Retype all data exactly as given. Pictures should not be retyped.
┌─ Data below
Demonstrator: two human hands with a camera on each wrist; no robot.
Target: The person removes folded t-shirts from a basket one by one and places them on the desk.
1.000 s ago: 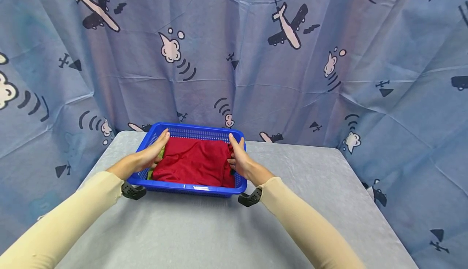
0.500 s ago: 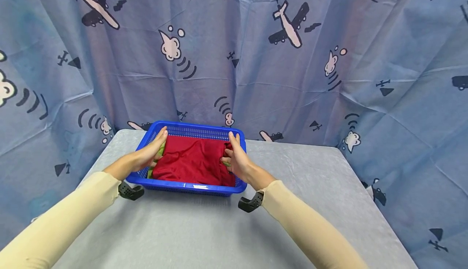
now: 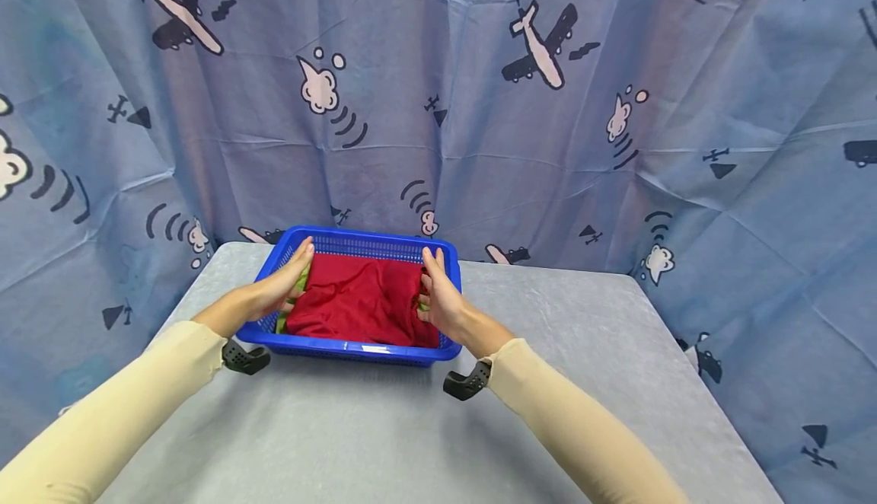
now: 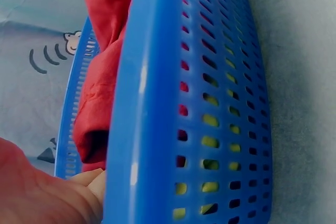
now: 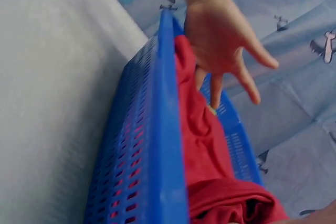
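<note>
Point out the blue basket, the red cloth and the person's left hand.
Blue basket (image 3: 315, 344): head view, on its near rim.
Red cloth (image 3: 363, 298): head view, on the middle of its top surface.
Left hand (image 5: 219, 40): right wrist view, on the palm.

Plain cream sleeves (image 3: 123, 413) and black, hole-punched wrist straps (image 3: 237, 356)

Btwn L hand (image 3: 279, 283) and R hand (image 3: 447, 298), room opens from above onto red cloth (image 3: 363, 298); hands take up opp. ends of blue basket (image 3: 311, 346), whose walls bar low entry, w/ patterned curtain (image 3: 438, 108) hemming in the rear; grey tabletop (image 3: 575, 321) offers passage at R
</note>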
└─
**Answer box**
Demonstrator: two human hands with a camera on each wrist; no robot.
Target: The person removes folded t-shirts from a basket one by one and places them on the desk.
1.000 s ago: 
0.500 s ago: 
now: 
now: 
now: 
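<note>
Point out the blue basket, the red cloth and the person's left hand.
Blue basket (image 3: 315, 344): head view, on its near rim.
Red cloth (image 3: 363, 298): head view, on the middle of its top surface.
Left hand (image 5: 219, 40): right wrist view, on the palm.

Plain cream sleeves (image 3: 123, 413) and black, hole-punched wrist straps (image 3: 237, 356)

Btwn L hand (image 3: 279, 283) and R hand (image 3: 447, 298), room opens from above onto red cloth (image 3: 363, 298); hands take up opp. ends of blue basket (image 3: 311, 346), whose walls bar low entry, w/ patterned curtain (image 3: 438, 108) hemming in the rear; grey tabletop (image 3: 575, 321) offers passage at R
</note>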

This exercise has been answered in full.